At
Luceoli upon the Flaminian Way, not far from Gualdo Tadino where
Narses had broken Totila, in that glorious place his own soldiers slew
him and sent his head to Heraclius.
Of his immediate successor we know nothing--not even his name,[1] but
in or about 625 Isaac the Armenian was appointed and he ruled, as his
epitaph tells us, for eighteen years (625-644). Isaac's rule was not
fortunate for the imperialists. He is probably to be acquitted of the
murder of Taso, Lombard duke of Tuscia, but it is certain that
Rothari, the Lombard king in his time, "took all the cities of the
Romans which are situated on the sea-coast from Luna in Tuscany to the
boundary of the Franks; also he took and destroyed Opitergium, a city
between Treviso and Friuli, and with the Romans of Ravenna he fought
at the river of Aemilia which is called Scultenna (Panaro). In this
fight 8000 fell on the Roman side, the rest fleeing away."[2]
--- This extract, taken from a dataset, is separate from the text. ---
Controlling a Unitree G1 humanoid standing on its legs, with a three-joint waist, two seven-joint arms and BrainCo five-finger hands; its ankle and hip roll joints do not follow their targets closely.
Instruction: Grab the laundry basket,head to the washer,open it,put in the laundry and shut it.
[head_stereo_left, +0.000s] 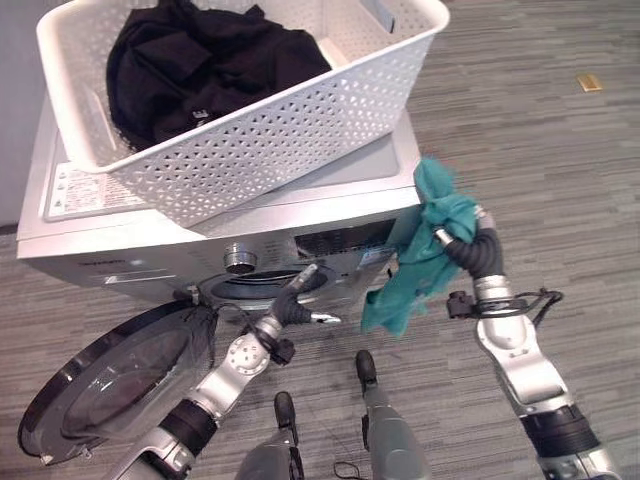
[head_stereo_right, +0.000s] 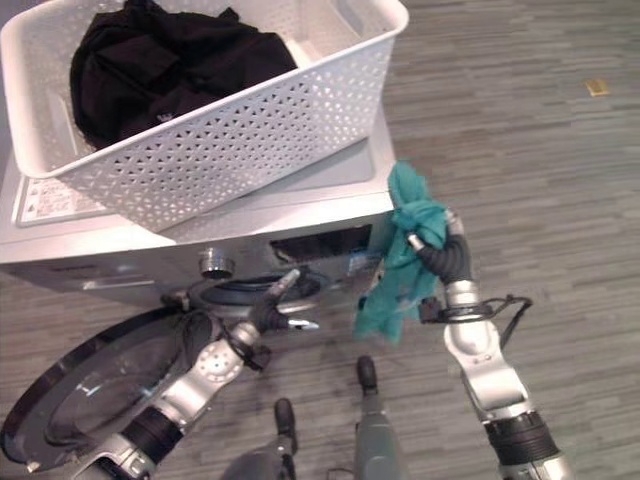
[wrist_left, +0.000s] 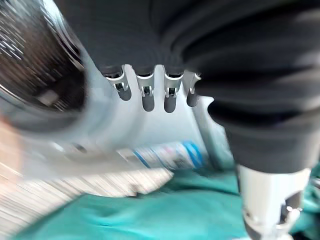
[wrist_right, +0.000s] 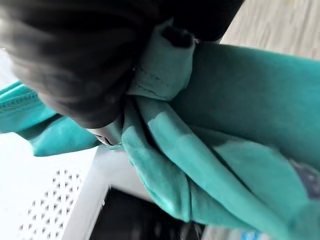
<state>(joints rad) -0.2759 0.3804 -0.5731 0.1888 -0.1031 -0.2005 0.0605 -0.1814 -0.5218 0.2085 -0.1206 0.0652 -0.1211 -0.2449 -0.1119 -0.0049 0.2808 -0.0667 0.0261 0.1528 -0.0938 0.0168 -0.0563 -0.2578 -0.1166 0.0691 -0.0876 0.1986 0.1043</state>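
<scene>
Robot hands at an open washer, one gripping teal laundry.
Nearest, the round door (head_stereo_left: 110, 385) hangs open; the left robot hand (head_stereo_left: 300, 305), fingers straight, reaches at the drum opening (head_stereo_left: 262, 283). The right robot hand (head_stereo_left: 452, 235) clenches a teal cloth (head_stereo_left: 420, 260) beside the washer (head_stereo_left: 330, 205). Farther, a white basket (head_stereo_left: 270, 135) with black clothes (head_stereo_left: 200, 65) sits on top.

floor (head_stereo_left: 560, 150) – grey wood-look planks | small tan object (head_stereo_left: 589, 83) – lying on floor, far right
</scene>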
[Footnote 1: Mr. Hodgkin (_op. cit_. vi. 157) suggests that the
predecessor of Isaac was that Euselnus who, as ambassador for
Constantinople, persuaded, or is said to have persuaded, Adalwald,
King of the Lombards since the death of his father, Agilulf (615), to
slay all his chief men and nobles, and to hand over the Lombard
kingdom to the empire; but was poisoned, it is suggested, by Isaac in
Ravenna, whither he had fled when he had killed twelve among them.